I want to tell her she doesn’t have to keep looking backward, that she deserves more than the version of herself that man left behind. That she’s coming back to who she thinks she lost without even realizing it.

“Liv, you don’t owe him anything. Not then. Not now. Not ever.”

“You really believe that?”

“I do,” I say. “If he lied, that’s on him. You were honest about what you knew. That doesn’t make you the villain.”

Her shoulders drop a little. “I wish it felt that simple.”

We walk in silence for a while. The streetlights flick on, stretching the shadows along the pavement. She keeps her hands wrapped around the cup, her voice quiet when she speaks again. “You don’t think less of me, do you?”

I shake my head. “No. You got blindsided. You trusted someone who didn’t deserve it. That’s not on you.”

A small smile tugs at her mouth. “You’re making it hard to keep up my ‘men are trash’ streak.”

I huff a laugh. “I’ll take the hit.”

Her mouth twists, but she sips her drink.

“Sometimes my life felt like I was grabbing a pack of Twinkies. You think you know exactly what you’re getting, and then you open it, and it’s Pop-Tarts.

And not even a flavor you like. Suddenly you’re stuck with something you didn’t ask for, and you feel stupid for being excited in the first place.

” The laugh she lets out is brittle. “Is that a stupid analogy?”

There’s a tightness in her jaw that makes me want to say something, or fix this, except I know this isn’t mine to fix. I can listen, though.

“That sounds like hell, I hate Pop-Tarts.” I go for ease instead, but my own jaw flexes at the thought that someone is making her feel this way.

Her mouth curves, but it’s not a smile. “Yeah, me too.”

Pieces of the puzzle are starting to come together, and it’s lodged something uneasy in my chest. Liv doesn’t deserve to uproot her whole life, only to still be haunted by the asshole who treated her like this.

“For what it's worth,” I start and wait until her eyes meet mine. “I’ll never ask for anything in return for your friendship, Liv.”

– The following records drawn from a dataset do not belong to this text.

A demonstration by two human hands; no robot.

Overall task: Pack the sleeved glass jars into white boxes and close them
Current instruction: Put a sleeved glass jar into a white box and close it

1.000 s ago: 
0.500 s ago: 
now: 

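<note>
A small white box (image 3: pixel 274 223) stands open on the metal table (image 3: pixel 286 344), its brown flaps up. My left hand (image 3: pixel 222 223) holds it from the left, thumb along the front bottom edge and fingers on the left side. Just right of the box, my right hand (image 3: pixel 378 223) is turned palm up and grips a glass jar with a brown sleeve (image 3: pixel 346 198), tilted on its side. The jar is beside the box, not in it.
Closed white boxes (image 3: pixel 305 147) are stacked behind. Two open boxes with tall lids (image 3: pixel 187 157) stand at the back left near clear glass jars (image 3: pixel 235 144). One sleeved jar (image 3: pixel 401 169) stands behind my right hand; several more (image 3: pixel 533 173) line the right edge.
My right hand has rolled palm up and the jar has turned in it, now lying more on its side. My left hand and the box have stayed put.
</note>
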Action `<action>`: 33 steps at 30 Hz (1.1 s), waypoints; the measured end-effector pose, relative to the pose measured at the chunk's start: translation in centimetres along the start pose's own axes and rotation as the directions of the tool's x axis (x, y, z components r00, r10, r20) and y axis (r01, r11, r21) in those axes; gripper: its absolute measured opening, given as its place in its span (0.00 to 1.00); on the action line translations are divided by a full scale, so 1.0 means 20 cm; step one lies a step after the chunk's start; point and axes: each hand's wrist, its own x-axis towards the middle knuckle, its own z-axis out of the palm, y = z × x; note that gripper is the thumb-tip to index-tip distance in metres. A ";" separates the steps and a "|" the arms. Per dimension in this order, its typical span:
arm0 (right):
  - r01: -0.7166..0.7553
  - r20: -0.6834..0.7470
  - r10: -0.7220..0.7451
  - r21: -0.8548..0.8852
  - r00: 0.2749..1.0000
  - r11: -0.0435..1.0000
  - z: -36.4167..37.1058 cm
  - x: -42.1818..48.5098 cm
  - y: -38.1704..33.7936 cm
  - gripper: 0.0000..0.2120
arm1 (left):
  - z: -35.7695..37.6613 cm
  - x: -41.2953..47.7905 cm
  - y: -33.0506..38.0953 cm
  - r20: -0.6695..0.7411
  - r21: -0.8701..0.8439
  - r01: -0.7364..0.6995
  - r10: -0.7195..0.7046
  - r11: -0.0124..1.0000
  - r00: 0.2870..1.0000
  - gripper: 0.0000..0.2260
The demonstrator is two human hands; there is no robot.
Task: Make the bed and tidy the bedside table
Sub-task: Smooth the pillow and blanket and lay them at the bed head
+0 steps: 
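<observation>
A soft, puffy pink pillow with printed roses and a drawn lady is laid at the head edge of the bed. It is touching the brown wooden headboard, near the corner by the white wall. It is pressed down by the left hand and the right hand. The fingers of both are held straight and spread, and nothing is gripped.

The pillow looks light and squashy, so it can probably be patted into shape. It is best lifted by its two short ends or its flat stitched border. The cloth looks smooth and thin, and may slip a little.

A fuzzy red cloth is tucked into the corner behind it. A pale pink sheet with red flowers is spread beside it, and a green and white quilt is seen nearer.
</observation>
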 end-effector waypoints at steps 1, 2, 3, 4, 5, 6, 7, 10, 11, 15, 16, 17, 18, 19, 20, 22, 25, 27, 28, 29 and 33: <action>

Her eyes hold mine a beat too long, like she’s weighing whether I’m safe to hand something to, some small, fragile piece of herself she doesn’t pass around freely.

Whatever she finds, it relaxes the edges of her expression enough to make my heart squeeze, before she tucks it away again like it was never there.

Then she bumps my arm with her elbow. “Come on, stalker. Walk me home.”